'Cruel and Unusual' Case Halting Executions?
States react after Supreme Court agrees to hear lethal injection challenge.
Oct. 3, 2007 -- Texas, the U.S. state that carries out the most death penalty sentences, may be on the verge of a shutdown of executions performed by lethal injection.
On Monday the Court of Criminal Appeals in Texas stopped today's planned execution of Heliberto Chi, who was convicted in 2001 for killing the manager of a men's clothing store during a robbery attempt.
The court has given the Texas Department of Criminal Justice and prosecutors 30 days to reply to Chi's allegations that the current method of administering lethal injection in Texas constitutes cruel and unusual punishment that would violate the Eighth Amendment.
While the court hasn't ordered a halt to lethal injection executions, taking this issue under advisement may prompt Texas to soon join 11 other states in such a moratorium.
Last month the Supreme Court said it would hear a similar challenge to lethal injection.
Legal experts agree that Tuesday's Texas court order signals that the state might put all such executions on hold until the nation's highest court deals with the issue.
However, Elisabeth Semel, a law professor at University of California-Berkeley, cautions that it's too early to say whether all lethal executions in the states that allow such a method will be halted until the Supreme Court rules.
"Courts generally are cautious about granting stays when the constitutional claim against lethal injection comes up after the execution day has been set," she said.

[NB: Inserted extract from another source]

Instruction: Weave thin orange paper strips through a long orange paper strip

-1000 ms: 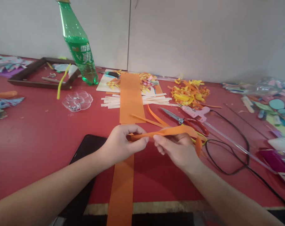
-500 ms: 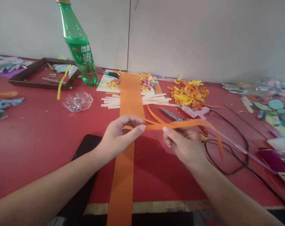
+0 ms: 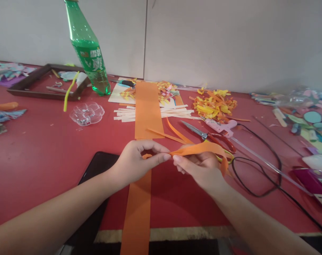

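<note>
Between my two hands is a narrow orange paper strip (image 3: 200, 147). My left hand (image 3: 142, 159) pinches it near one end between thumb and forefinger. Close beside it, my right hand (image 3: 200, 166) pinches the same strip, and the strip's free length curls over that hand to the right. Under my left hand a long, wide orange paper band (image 3: 138, 209) runs down past the table's front edge. Beyond the hands lies a wider orange sheet (image 3: 149, 109), with thin orange strips (image 3: 176, 129) by its near right corner.
Scissors (image 3: 200, 131) and a pink glue gun (image 3: 221, 125) with a black cord lie to the right. A dark phone (image 3: 97, 184) is under my left forearm. Farther back stand a green bottle (image 3: 90, 53) and a dark frame (image 3: 14, 91). Yellow-orange paper scraps (image 3: 214, 104) are piled behind.
Both hands have moved down and closer together on the strip. The right hand has shifted left, and the strip's free part now curls tighter over it. The scissors show more.
</note>
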`<state>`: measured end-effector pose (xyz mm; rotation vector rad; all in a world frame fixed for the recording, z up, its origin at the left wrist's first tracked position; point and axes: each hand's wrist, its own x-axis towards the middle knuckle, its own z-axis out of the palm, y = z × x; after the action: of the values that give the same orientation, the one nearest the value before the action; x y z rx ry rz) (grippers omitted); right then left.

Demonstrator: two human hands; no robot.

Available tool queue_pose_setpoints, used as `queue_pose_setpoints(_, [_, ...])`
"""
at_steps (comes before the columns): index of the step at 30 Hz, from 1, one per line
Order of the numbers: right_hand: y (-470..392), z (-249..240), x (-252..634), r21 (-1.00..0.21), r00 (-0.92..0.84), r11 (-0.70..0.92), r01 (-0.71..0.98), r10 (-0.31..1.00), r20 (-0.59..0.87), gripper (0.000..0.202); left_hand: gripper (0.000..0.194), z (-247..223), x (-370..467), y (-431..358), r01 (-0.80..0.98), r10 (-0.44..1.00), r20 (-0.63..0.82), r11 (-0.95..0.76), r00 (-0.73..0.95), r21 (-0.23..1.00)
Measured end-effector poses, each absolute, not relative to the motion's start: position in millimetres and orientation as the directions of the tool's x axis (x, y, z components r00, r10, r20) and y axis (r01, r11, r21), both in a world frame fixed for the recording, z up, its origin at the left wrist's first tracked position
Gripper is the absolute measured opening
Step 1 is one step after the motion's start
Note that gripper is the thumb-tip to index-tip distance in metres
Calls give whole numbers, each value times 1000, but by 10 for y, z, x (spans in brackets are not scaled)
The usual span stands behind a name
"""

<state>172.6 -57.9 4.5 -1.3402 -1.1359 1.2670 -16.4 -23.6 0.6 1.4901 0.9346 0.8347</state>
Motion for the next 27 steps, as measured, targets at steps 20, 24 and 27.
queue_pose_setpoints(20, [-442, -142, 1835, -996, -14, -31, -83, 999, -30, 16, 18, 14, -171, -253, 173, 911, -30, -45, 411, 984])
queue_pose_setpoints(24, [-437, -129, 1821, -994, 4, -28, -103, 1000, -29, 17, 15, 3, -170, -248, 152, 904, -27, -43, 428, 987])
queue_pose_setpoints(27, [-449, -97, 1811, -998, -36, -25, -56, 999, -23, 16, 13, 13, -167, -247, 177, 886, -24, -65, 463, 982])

Semel believes the high court will search for a uniform standard to apply to lethal injection procedures that will avoid arbitrary differences in how the procedures are reviewed by various state and local courts.
The next scheduled execution in Texas is Nov. 27. However, Christopher Scott Emmett of Virginia will most likely challenge his execution, scheduled for Oct. 17, by referencing the case pending at the Supreme Court.
At issue before the high court will be the standard of pain regarding the executions, the drug protocol that is used, as well as the ability of the people involved with the administration of the drugs to carry out the procedure.
Most states use the same protocol of three drugs: sodium thiopental, pancuronium bromide and potassium chloride.
Currently, of the 38 states with the death penalty, 37 allow lethal injection. However, 11 states have put lethal injections on hold for a variety of reasons. Three states -- Illinois, New Jersey and New York -- have all methods of executions on hold.
The Supreme Court is expected to hear the lethal injection case early next year with a decision sometime this spring.